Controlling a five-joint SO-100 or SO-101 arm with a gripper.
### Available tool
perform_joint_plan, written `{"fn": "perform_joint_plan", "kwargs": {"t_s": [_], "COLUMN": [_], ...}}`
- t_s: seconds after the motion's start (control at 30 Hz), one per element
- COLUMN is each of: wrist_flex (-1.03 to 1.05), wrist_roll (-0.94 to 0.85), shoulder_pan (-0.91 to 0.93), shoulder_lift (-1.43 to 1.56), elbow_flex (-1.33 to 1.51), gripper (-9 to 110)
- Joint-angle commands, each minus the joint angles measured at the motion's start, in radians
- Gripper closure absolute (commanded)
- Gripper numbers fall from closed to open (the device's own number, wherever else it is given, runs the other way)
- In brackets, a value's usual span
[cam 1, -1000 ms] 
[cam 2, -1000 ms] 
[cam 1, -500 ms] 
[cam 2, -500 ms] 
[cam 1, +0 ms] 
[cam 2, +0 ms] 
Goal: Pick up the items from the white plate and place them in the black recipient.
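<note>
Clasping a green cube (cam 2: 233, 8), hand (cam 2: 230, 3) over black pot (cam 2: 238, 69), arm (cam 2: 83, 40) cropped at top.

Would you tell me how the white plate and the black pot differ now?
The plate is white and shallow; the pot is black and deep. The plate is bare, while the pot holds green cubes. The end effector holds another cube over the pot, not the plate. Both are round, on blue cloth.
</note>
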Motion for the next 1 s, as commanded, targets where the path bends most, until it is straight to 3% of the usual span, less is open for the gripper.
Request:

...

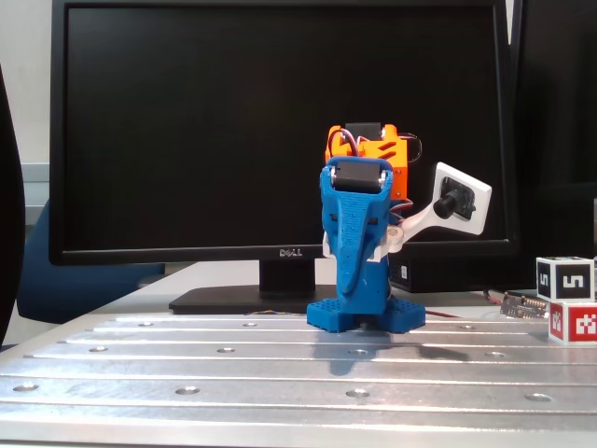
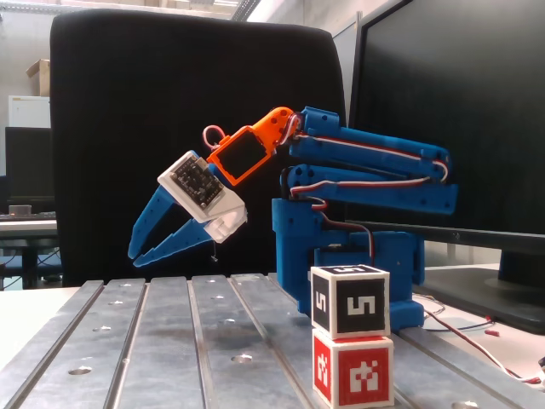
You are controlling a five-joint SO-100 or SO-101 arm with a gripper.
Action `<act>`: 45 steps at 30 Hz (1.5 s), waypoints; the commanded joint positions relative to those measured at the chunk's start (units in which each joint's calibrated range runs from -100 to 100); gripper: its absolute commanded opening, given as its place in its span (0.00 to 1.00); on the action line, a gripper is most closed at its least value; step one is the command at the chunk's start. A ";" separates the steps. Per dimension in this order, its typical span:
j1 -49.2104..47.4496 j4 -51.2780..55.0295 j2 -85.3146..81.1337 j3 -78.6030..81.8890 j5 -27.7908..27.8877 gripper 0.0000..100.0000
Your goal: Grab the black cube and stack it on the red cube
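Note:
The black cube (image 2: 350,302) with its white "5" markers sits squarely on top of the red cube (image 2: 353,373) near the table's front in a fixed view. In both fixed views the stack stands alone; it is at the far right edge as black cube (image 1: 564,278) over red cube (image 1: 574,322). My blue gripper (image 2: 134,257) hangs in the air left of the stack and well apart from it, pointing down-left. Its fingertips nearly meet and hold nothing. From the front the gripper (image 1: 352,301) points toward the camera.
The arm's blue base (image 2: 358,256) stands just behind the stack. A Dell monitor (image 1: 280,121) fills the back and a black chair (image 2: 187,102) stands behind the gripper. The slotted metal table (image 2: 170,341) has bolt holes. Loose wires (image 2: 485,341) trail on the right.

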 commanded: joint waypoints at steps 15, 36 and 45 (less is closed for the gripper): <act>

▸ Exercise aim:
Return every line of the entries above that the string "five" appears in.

▸ Response:
Controlling a five-joint SO-100 or SO-101 arm with a gripper.
You are controlling a five-joint SO-100 or SO-101 arm with a gripper.

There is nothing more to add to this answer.